Your assignment: Exact copies of all the records below should be returned.

Given information:

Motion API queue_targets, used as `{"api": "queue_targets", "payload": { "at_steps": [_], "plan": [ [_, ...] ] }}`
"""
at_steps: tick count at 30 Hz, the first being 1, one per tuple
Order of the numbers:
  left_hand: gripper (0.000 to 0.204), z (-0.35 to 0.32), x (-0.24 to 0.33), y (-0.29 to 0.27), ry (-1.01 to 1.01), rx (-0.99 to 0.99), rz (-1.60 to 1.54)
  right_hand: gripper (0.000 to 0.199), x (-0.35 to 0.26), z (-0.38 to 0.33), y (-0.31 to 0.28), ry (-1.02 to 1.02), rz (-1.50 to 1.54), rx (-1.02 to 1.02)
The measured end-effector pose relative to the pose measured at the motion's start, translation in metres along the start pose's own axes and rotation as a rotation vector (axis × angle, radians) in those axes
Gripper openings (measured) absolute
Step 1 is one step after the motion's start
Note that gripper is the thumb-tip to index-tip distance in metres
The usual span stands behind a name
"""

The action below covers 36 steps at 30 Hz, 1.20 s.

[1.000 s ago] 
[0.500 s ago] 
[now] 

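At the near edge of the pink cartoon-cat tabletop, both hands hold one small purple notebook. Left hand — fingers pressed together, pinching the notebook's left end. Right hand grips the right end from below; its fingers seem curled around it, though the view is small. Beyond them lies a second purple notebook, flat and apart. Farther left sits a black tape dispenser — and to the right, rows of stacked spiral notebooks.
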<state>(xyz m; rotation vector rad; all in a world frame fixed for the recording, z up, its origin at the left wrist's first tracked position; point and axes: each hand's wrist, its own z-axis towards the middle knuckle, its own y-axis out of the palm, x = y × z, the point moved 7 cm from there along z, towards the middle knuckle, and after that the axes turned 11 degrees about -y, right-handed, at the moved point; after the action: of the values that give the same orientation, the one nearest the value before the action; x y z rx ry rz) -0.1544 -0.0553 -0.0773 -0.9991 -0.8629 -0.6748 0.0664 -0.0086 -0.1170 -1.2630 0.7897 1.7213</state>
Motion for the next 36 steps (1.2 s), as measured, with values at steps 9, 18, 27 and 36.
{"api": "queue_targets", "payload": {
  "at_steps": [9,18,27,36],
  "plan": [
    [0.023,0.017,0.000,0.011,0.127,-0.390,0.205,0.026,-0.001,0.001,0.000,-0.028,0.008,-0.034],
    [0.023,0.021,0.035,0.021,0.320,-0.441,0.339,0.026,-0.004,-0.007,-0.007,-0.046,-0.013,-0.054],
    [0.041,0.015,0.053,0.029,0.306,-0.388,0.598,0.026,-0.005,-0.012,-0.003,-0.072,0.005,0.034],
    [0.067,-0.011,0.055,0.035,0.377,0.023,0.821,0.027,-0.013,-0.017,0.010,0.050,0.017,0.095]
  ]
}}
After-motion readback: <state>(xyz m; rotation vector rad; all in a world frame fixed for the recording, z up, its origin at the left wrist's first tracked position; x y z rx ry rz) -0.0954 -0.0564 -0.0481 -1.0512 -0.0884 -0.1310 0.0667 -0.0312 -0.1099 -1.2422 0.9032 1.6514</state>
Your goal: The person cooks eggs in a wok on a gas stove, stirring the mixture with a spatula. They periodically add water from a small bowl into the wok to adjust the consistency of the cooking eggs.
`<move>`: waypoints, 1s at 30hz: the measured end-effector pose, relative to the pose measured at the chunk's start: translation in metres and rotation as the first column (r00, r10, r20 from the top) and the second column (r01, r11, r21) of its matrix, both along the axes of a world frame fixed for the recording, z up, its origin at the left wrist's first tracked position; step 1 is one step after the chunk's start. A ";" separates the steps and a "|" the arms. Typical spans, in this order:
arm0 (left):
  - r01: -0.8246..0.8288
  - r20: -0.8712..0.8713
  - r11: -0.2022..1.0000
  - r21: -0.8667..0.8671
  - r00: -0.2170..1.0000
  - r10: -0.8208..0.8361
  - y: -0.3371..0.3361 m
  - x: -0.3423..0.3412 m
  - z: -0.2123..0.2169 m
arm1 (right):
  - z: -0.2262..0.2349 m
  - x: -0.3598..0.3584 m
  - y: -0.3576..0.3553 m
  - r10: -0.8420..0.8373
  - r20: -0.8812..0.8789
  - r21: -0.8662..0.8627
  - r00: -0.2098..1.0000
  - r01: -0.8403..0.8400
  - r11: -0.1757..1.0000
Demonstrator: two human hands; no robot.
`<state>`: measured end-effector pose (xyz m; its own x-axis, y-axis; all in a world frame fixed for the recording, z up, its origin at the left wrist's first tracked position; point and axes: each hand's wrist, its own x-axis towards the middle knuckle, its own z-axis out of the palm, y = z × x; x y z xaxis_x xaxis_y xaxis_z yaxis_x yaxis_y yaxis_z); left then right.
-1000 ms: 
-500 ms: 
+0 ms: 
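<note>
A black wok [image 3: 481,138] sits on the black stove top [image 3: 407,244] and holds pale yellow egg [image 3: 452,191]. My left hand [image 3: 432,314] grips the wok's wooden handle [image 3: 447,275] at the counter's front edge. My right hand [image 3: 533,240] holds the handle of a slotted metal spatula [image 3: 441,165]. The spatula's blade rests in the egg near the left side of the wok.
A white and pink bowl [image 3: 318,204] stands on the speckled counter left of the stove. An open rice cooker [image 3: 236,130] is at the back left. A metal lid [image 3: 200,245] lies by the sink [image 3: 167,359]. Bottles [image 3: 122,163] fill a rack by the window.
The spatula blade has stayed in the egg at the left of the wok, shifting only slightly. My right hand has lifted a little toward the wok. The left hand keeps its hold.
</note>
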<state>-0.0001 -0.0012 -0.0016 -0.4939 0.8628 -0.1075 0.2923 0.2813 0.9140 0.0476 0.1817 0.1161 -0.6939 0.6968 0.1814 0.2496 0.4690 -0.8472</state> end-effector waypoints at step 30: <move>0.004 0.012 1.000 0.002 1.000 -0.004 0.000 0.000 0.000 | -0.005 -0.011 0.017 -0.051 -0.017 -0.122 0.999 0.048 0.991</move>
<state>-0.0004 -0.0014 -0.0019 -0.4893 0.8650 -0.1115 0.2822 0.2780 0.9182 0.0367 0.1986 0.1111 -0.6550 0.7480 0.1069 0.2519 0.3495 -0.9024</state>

Result:
Motion API queue_targets, used as `{"api": "queue_targets", "payload": { "at_steps": [_], "plan": [ [_, ...] ] }}`
"""
at_steps: tick count at 30 Hz, the first being 1, one per tuple
Order of the numbers:
  left_hand: gripper (0.000 to 0.204), z (-0.35 to 0.32), x (-0.24 to 0.33), y (-0.29 to 0.27), ry (-1.01 to 1.01), rx (-0.99 to 0.99), rz (-1.60 to 1.54)
  right_hand: gripper (0.000 to 0.199), x (-0.35 to 0.26), z (-0.38 to 0.33), y (-0.31 to 0.28), ry (-1.02 to 1.02), rz (-1.50 to 1.54), rx (-1.02 to 1.02)
The measured end-effector pose relative to the pose measured at the motion's start, translation in metres along the start pose's own axes and rotation as a rotation vector (axis × angle, radians) in those axes
Gripper openings (measured) absolute
Step 1 is one step after the motion's start
Note that gripper is the thumb-tip to index-tip distance in metres
The usual span stands behind a name
"""

The action below covers 36 steps at 30 Hz, 1.20 s.

[1.000 s ago] 
[0.500 s ago] 
[now] 

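At the near edge of the pink cartoon-cat tabletop, both hands hold one small purple notebook. Left hand — fingers pressed together, pinching the notebook's left end. Right hand grips the right end from below; its fingers seem curled around it, though the view is small. Beyond them lies a second purple notebook, flat and apart. Farther left sits a black tape dispenser — and to the right, rows of stacked spiral notebooks.
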<state>(xyz m; rotation vector rad; all in a world frame fixed for the recording, z up, its origin at the left wrist's first tracked position; point and axes: each hand's wrist, its own z-axis towards the middle knuckle, its own y-axis out of the palm, x = y × z, the point moved 7 cm from there along z, towards the middle knuckle, and after that the axes turned 11 degrees about -y, right-handed, at the moved point; after the action: of the values that give the same orientation, the one nearest the value before the action; x y z rx ry rz) -0.1544 -0.0553 -0.0773 -0.9991 -0.8629 -0.6748 0.0664 -0.0086 -0.1170 -1.2630 0.7897 1.7213</state>
Motion for the next 36 steps (1.2 s), as measured, with values at steps 9, 18, 27 and 36.
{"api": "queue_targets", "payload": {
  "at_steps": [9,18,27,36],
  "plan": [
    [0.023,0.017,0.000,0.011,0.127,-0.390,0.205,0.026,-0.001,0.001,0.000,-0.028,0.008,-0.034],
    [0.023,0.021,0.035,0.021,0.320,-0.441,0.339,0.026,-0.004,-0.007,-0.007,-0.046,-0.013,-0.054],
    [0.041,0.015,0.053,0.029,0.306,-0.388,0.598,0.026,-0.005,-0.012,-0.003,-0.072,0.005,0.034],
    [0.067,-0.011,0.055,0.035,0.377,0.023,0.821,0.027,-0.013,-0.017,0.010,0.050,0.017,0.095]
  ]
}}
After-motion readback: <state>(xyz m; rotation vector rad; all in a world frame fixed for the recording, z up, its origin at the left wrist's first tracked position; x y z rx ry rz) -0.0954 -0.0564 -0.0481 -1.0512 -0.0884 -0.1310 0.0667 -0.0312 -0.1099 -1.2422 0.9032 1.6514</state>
Your goal: The person cooks eggs in a wok on a gas stove, stirring the mixture with a spatula. They periodically add water from a small bowl into the wok to adjust the consistency of the cooking eggs.
`<move>`: waypoints, 1s at 30hz: the measured end-effector pose, relative to the pose measured at the chunk's start: translation in metres and rotation as the first column (r00, r10, r20 from the top) and the second column (r01, r11, r21) of its matrix, both along the axes of a world frame fixed for the recording, z up, its origin at the left wrist's first tracked position; step 1 is one step after the chunk's start. A ";" separates the steps and a "|" the arms. Typical spans, in this order:
arm0 (left):
  - r01: -0.8246..0.8288
  - r20: -0.8712..0.8713
  - r11: -0.2022..1.0000
  - r21: -0.8667..0.8671
  - r00: -0.2170..1.0000
  - r10: -0.8208..0.8361
  - y: -0.3371..0.3361 m
  - x: -0.3423..0.3412 m
  - z: -0.2123..0.2169 m
arm1 (right):
  - z: -0.2262..0.2349 m
  - x: -0.3598..0.3584 m
  - y: -0.3576..0.3553 m
  - r10: -0.8420..0.8373
  - r20: -0.8812..0.8789
  - r21: -0.8662..0.8627
  - r00: -0.2098..1.0000
  - r01: -0.8403..0.8400
  - r11: -0.1757..1.0000
Demonstrator: two human hands; no robot.
`<state>`: measured end-effector pose (xyz m; its own x-axis, y-axis; all in a world frame fixed for the recording, z up, its origin at the left wrist's first tracked position; point and axes: each hand's wrist, its own x-axis towards the middle knuckle, its own z-axis out of the palm, y = z × x; x y z xaxis_x xaxis_y xaxis_z yaxis_x yaxis_y yaxis_z); left then right.
-1000 ms: 
-500 ms: 
+0 ms: 
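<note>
A black wok [image 3: 481,138] sits on the black stove top [image 3: 407,244] and holds pale yellow egg [image 3: 452,191]. My left hand [image 3: 432,314] grips the wok's wooden handle [image 3: 447,275] at the counter's front edge. My right hand [image 3: 533,240] holds the handle of a slotted metal spatula [image 3: 441,165]. The spatula's blade rests in the egg near the left side of the wok.
A white and pink bowl [image 3: 318,204] stands on the speckled counter left of the stove. An open rice cooker [image 3: 236,130] is at the back left. A metal lid [image 3: 200,245] lies by the sink [image 3: 167,359]. Bottles [image 3: 122,163] fill a rack by the window.
The spatula blade has stayed in the egg at the left of the wok, shifting only slightly. My right hand has lifted a little toward the wok. The left hand keeps its hold.
</note>
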<state>-0.0001 -0.0012 -0.0016 -0.4939 0.8628 -0.1075 0.2923 0.2813 0.9140 0.0476 0.1817 0.1161 -0.6939 0.6968 0.1814 0.2496 0.4690 -0.8472</state> end-effector waypoints at step 30: <move>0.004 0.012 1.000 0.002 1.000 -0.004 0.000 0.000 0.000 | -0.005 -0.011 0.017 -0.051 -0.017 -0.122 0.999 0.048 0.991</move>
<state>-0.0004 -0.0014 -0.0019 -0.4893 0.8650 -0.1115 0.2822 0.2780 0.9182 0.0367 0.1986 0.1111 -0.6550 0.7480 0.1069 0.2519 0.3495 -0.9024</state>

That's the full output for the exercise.